Colombia’s leftist leader, Gustavo Petro, has said that biodiversity underpins the country’s economic future. “Biodiversity, in my opinion, is the source of our new wealth and Colombia could attain it,” said at last year’s COP28.
The South American country is one of the most prominent signatories to a fossil fuel non-proliferation treaty.
Similarly, under Brazil’s leadership, COP30 is expected to emphasize nature and biodiversity. Since Lula became president last year, Brazil’s deforestation rate has been cut in half.
The heavily forested country is promoting a Tropical Forests Forever Facility, a targeted $125 billion fund to pay nations to protect and restore their forests. The fund would be seeded with $25 billion from governments and philanthropies — a tall order, to be sure — to crowd in another $100 billion in private capital.

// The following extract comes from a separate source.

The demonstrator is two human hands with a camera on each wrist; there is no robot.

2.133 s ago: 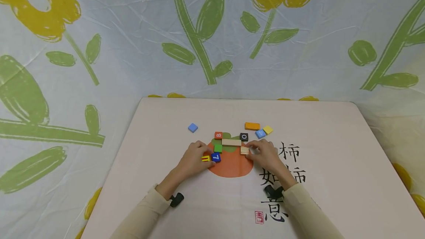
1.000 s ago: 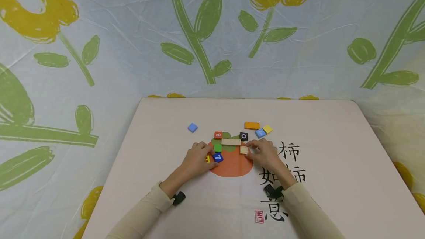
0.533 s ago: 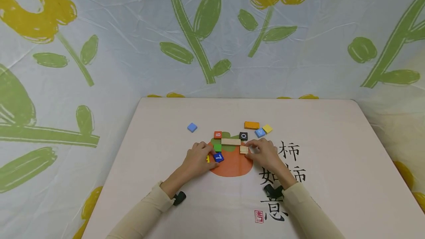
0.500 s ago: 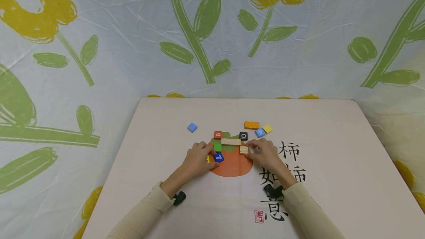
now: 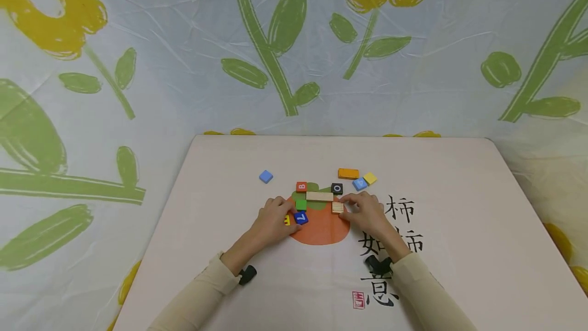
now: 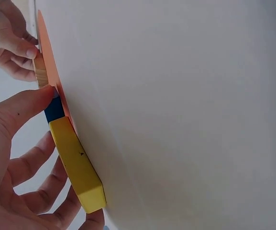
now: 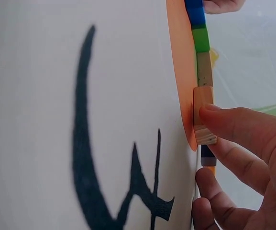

The money would be invested, and the proceeds used to repay private investors a modest fixed return; the rest of the proceeds would go towards paying developing nations for their intact tropical forests.
Country platforms
At COP27 in Glasgow, Scotland, “Just Energy Transition Partnerships” were launched with much fanfare as a way to help coal-dependent countries transition from fossil fuels. Multi-billion dollar packages were announced for South Africa, Indonesia, Vietnam and Senegal.
Little progress has been made as the JETPs, as they’re called, have gotten bogged down in the messy realities of implementation.
The updated twist: country platforms.
The new approach puts the transitioning countries in the driver’s seat and prioritizes up front planning and building project pipelines to streamline the process and drive success.
With JETPs, “we had these very big announcements, but perhaps not the amount of legwork done beforehand to bring different players to the table, including private financiers,” said E3G’s Laura Sabogal Reyes at the firm’s recent briefing. “The push is to really roll out next generation country platforms.”
One example: Colombia’s donor-backed initiative to mobilize some $40 billion in public and private finance to transition from fossil fuels and invest in the development of ecotourism, sustainable agriculture and nature restoration. Muhamad announced the investment plan at Climate Week last month.
“Colombia is very much charting its decarbonization and resilience trajectory,” said Sabogal Reyes. The country, she added, is “creating investment plans and detailed projects” that can be matched with relevant funders.
“It’s building on the experience of the JETP, but very much from a perspective of preparing the pipeline of projects that is required and approaching it in a holistic way.”